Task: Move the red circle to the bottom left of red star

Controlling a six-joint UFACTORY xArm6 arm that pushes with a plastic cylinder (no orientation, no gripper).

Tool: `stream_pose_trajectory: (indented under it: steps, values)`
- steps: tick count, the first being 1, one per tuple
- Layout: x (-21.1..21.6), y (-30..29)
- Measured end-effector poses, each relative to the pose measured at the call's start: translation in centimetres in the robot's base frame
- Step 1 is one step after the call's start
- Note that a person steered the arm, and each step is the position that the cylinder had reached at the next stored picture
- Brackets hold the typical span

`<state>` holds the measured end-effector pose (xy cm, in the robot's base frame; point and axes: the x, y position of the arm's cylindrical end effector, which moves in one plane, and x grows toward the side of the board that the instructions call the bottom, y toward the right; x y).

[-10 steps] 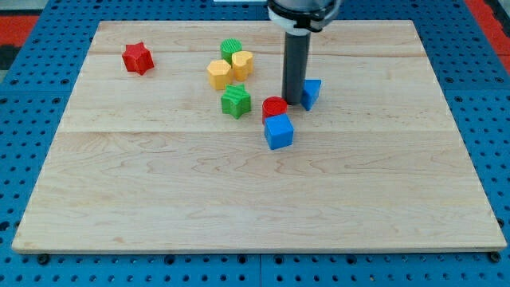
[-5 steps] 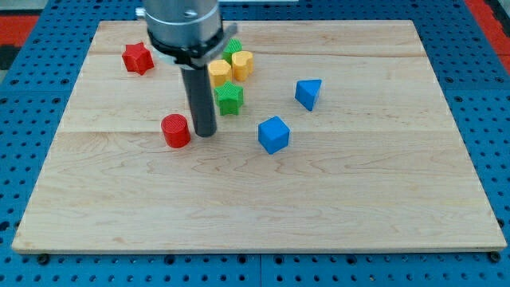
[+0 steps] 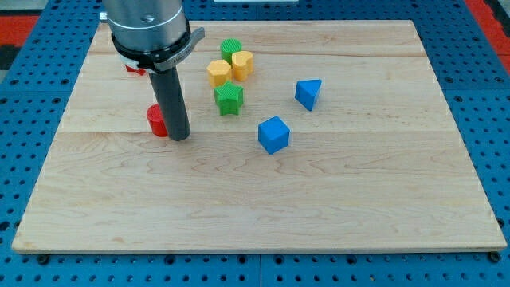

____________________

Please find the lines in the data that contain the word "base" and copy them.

- Measured end-effector poses, each relative to the pose measured at the call's start: translation in centimetres in the robot's base frame
`<state>` holds the measured end-effector pose (xy cm, in the robot's base frame; point and axes: the x, y position of the arm's cylindrical end effector, which moves in one plane, and x grows toward the side of the board that the instructions call the bottom, y toward the right; x y).

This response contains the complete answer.